» **REQUIRED WORK**
Only some lines are wanted. Transcribe, exactly, the lines below from the line with "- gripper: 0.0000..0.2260" up to and including the line with "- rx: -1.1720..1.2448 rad".

= = = = = = =

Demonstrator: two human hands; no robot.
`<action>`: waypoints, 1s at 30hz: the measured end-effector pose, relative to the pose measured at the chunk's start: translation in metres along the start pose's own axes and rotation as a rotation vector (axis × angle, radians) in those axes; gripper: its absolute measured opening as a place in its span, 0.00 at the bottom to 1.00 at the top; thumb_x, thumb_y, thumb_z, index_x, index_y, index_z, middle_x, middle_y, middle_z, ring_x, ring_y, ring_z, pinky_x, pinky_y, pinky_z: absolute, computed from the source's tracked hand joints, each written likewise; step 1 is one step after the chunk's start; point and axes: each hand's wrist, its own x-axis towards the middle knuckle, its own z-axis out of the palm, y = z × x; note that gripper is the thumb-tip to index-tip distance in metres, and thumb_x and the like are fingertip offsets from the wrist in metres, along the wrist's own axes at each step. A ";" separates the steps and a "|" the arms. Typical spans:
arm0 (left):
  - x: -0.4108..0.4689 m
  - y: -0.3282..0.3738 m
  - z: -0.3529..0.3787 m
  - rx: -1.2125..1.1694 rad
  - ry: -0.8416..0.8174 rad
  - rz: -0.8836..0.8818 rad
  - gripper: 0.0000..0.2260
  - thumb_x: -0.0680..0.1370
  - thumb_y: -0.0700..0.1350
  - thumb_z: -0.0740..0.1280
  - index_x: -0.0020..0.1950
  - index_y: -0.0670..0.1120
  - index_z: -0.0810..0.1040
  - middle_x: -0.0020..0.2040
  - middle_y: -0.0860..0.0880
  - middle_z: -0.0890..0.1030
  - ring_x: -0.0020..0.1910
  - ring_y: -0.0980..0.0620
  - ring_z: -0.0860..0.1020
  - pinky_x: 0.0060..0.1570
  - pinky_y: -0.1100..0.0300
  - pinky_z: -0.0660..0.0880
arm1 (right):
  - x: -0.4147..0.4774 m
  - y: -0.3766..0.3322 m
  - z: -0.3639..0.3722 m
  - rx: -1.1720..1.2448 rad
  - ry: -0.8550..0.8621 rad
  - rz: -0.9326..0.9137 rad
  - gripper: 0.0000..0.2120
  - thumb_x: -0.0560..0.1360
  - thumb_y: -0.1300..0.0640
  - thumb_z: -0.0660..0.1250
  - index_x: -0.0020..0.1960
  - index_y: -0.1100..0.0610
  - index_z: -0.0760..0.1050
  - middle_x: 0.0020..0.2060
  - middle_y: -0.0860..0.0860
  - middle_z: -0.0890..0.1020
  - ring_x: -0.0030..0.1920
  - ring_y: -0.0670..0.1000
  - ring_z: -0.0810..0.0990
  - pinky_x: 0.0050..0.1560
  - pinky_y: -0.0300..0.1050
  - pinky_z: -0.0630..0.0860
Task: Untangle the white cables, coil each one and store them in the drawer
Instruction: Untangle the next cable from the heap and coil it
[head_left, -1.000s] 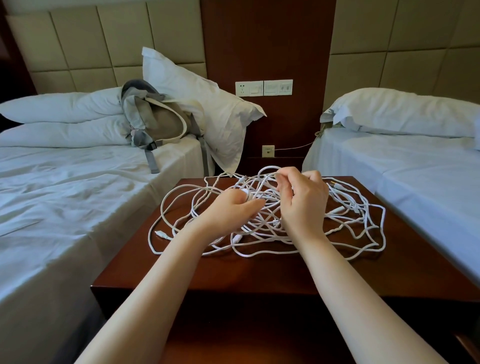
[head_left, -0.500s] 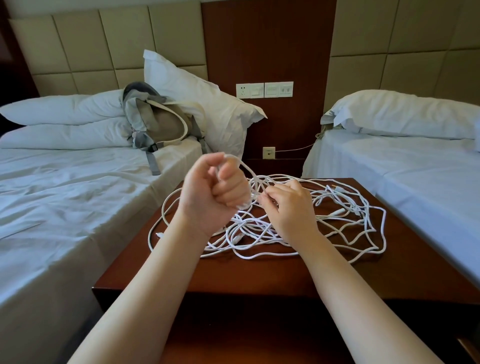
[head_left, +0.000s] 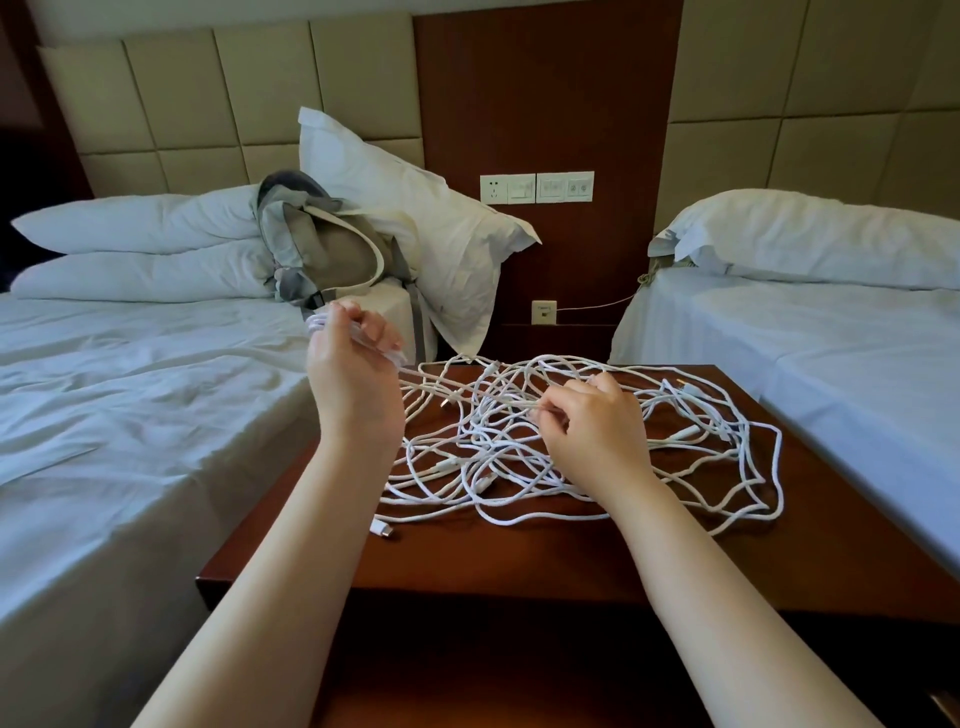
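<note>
Where the left bed (head_left: 130, 415) fills the left side under its rumpled white sheet, two white pillows (head_left: 140, 249) lie stacked at its far end. A grey backpack (head_left: 327, 249) leans just to their right, against an upright pillow (head_left: 415, 208).

The left hand (head_left: 353, 379) is raised above the far left corner of the dark wooden nightstand (head_left: 519, 561). Its fingers are curled tight round a strand of white cable. From that fist the strand slants down and to the right into the tangle.

The white cables (head_left: 483, 441) lie in one loose, knotted heap across most of the nightstand top, from its left side to near its right edge. One connector plug (head_left: 382, 530) pokes out at the near left of the heap and rests on the wood.

On the far wood wall panel sit a socket plate (head_left: 536, 188) and, lower down, a small outlet (head_left: 544, 312) with a thin cord running right.

The right hand (head_left: 597, 436) hovers over the middle of the heap. Its fingers are bent, and thumb and fingertips pinch a strand.

The right bed (head_left: 805, 374) carries a white pillow (head_left: 821, 239) at its far end.
</note>
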 end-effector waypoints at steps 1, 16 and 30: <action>0.000 -0.002 -0.002 0.100 0.049 0.075 0.13 0.81 0.38 0.51 0.38 0.45 0.66 0.25 0.54 0.67 0.25 0.57 0.66 0.30 0.65 0.64 | 0.000 0.001 0.000 -0.002 -0.004 0.012 0.08 0.77 0.56 0.62 0.41 0.54 0.78 0.35 0.44 0.77 0.44 0.49 0.65 0.45 0.45 0.62; -0.011 -0.027 -0.016 1.938 -0.243 0.236 0.10 0.81 0.41 0.55 0.53 0.37 0.74 0.49 0.40 0.77 0.49 0.41 0.76 0.46 0.53 0.69 | 0.004 0.006 -0.003 0.163 0.410 -0.099 0.10 0.76 0.52 0.63 0.40 0.55 0.79 0.32 0.39 0.68 0.41 0.42 0.66 0.45 0.44 0.62; -0.029 -0.022 -0.004 1.199 -0.767 -0.413 0.24 0.77 0.60 0.60 0.31 0.43 0.70 0.22 0.54 0.65 0.21 0.57 0.62 0.26 0.67 0.63 | 0.005 0.001 -0.024 0.876 0.299 0.254 0.10 0.80 0.58 0.60 0.41 0.50 0.74 0.24 0.42 0.70 0.25 0.42 0.64 0.27 0.35 0.62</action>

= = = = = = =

» **WRITTEN RESPONSE**
  - gripper: 0.0000..0.2260
  - thumb_x: -0.0680..0.1370
  - thumb_y: -0.0700..0.1350
  - thumb_z: -0.0740..0.1280
  - index_x: -0.0020..0.1950
  - index_y: -0.0670..0.1120
  - index_z: -0.0810..0.1040
  - middle_x: -0.0020..0.2040
  - middle_y: -0.0860..0.0880
  - middle_z: -0.0890..0.1030
  - ring_x: -0.0020..0.1910
  - ring_y: -0.0980..0.0620
  - ring_z: -0.0860..0.1020
  - pinky_x: 0.0060..0.1570
  - pinky_y: -0.1100..0.0300
  - pinky_z: -0.0660..0.0880
arm1 (right):
  - x: -0.4147..0.4774 m
  - y: -0.3766..0.3322 m
  - z: -0.3639..0.3722 m
  - rx: -1.1720..1.2448 rad

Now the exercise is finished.